Cet article développe le thème proposé, étudié au cours de deux ateliers homonymes présentés sur la période d’un mois devant la communauté de coaching à Sofia en novembre 2015[1] et à la Conférence Nationale Scientifique et Pratique: Dynamique de Groupe, Développement Organisationnel et Psychologie Appliquée en Décembre 2015 à Sofia.

Dans ces ateliers, l’accent est mis sur la «rencontre» et les défis auxquels est confrontée l’interaction consultant[2]-client[3] dans un processus consultatif, offrant le changement et la transformation des processus d’affaires et des relations par des méthodes d’action.
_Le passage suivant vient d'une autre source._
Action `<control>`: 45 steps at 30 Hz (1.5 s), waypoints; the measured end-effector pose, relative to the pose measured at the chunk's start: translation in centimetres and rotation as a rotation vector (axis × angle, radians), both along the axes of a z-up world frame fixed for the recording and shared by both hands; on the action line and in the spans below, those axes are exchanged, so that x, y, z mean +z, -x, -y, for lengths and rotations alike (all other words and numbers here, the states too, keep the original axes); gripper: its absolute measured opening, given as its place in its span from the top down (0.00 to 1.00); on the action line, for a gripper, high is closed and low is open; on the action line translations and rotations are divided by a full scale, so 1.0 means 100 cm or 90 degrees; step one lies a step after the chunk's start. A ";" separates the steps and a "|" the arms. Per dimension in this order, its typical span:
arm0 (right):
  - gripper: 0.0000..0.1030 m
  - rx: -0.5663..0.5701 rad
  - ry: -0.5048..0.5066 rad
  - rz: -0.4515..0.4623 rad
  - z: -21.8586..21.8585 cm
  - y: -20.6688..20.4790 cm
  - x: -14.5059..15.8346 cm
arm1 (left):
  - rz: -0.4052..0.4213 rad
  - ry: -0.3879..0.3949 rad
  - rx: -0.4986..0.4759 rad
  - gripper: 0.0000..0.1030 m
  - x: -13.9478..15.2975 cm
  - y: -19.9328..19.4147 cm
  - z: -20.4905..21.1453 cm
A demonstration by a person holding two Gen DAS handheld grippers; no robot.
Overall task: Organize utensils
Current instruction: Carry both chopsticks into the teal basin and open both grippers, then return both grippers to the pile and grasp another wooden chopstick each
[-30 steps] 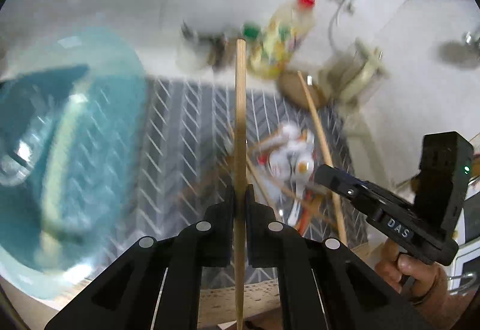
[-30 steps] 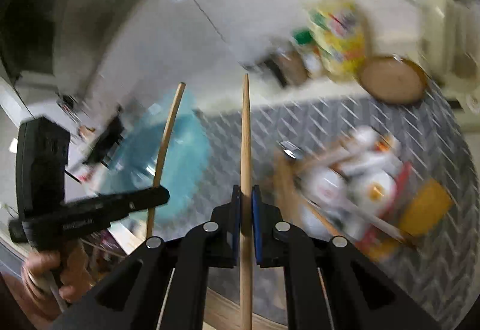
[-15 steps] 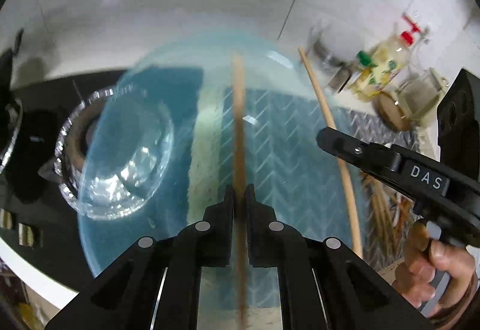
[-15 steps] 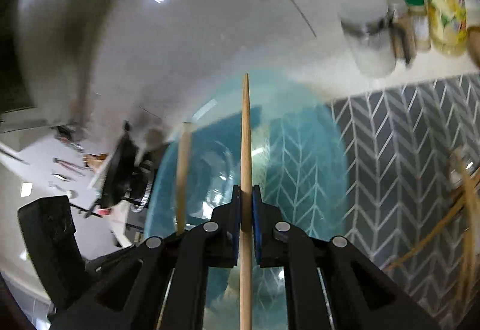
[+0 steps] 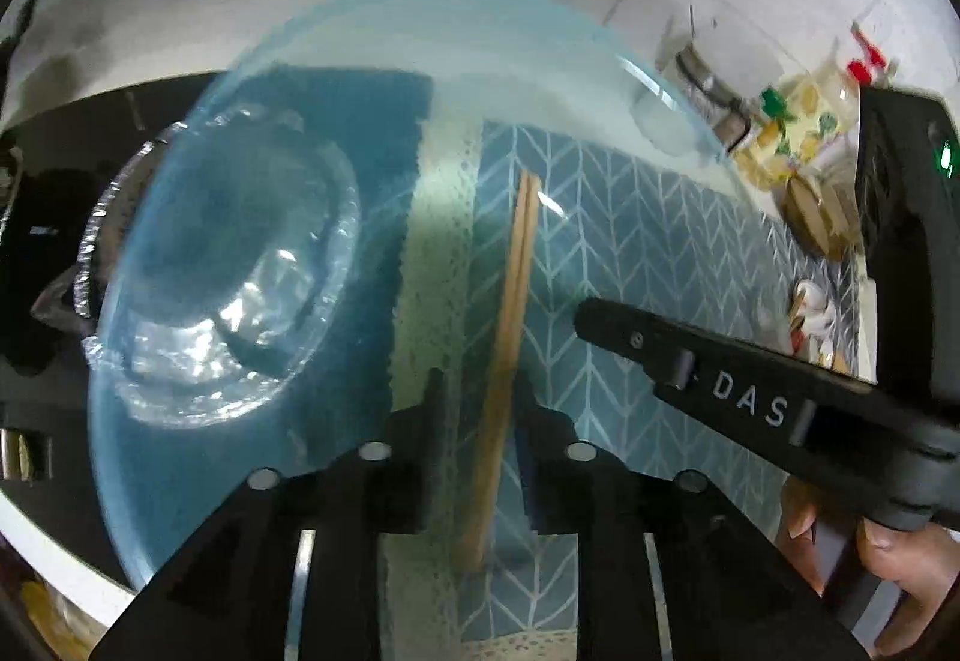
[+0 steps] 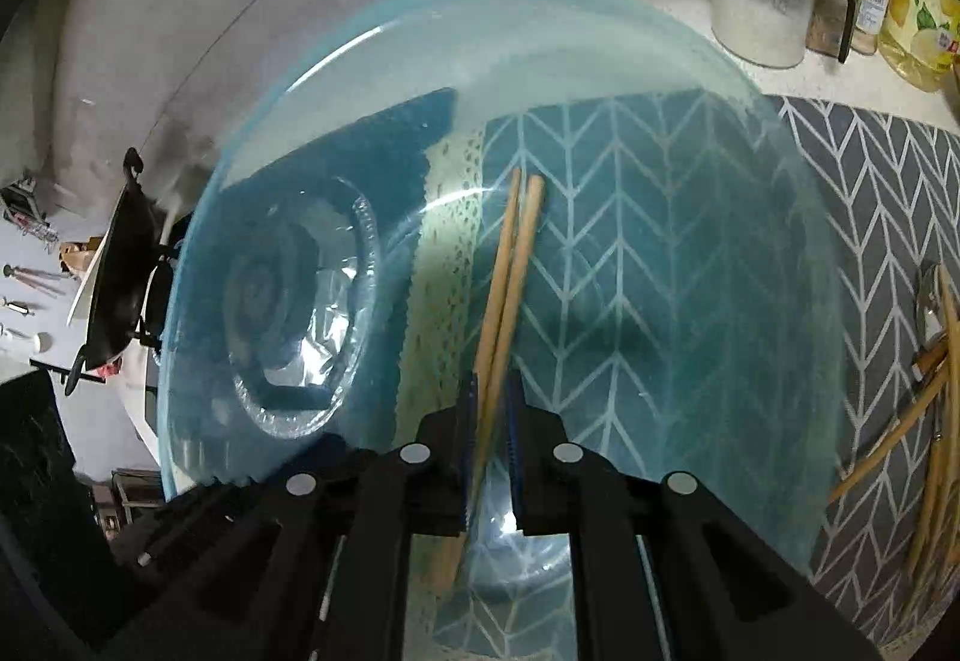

L’atelier mis en place conjointement avec Emilian Kroumov[4] faisait partie de notre travail d’équipe au cours de la période 2014-2016. Le thème et les ateliers étaient une réponse aux cas discutés par des consultants de premier plan et d’autres collègues puis partagés à plusieurs reprises dans des séances d’intervision consacrées aux relations «client-consultant».

 

Introduction

A notre avis les professionnels qui sont familiers avec la perspective psychodynamique et qui appliquent des méthodes d’action dans leur pratique de consultation ont un avantage sur les autres. Non pas parce qu’ils sont plus capables ou possèdent les connaissances et les outils parfaits pour comprendre les processus dans une organisation, mais parce que, peu importe que nous en tenions compte ou non, la psychodynamique au niveau individuel, collectif et organisationnel existe et la conscience de cela garantit un avantage dans la gestion des processus d’affaires et des changements. Les méthodes d’action elles-mêmes permettent un travail enrichissant dans la réalisation de différentes interventions à différents stades du processus de consultation, ainsi qu’à différents niveaux: individuel, en équipe et organisationnel.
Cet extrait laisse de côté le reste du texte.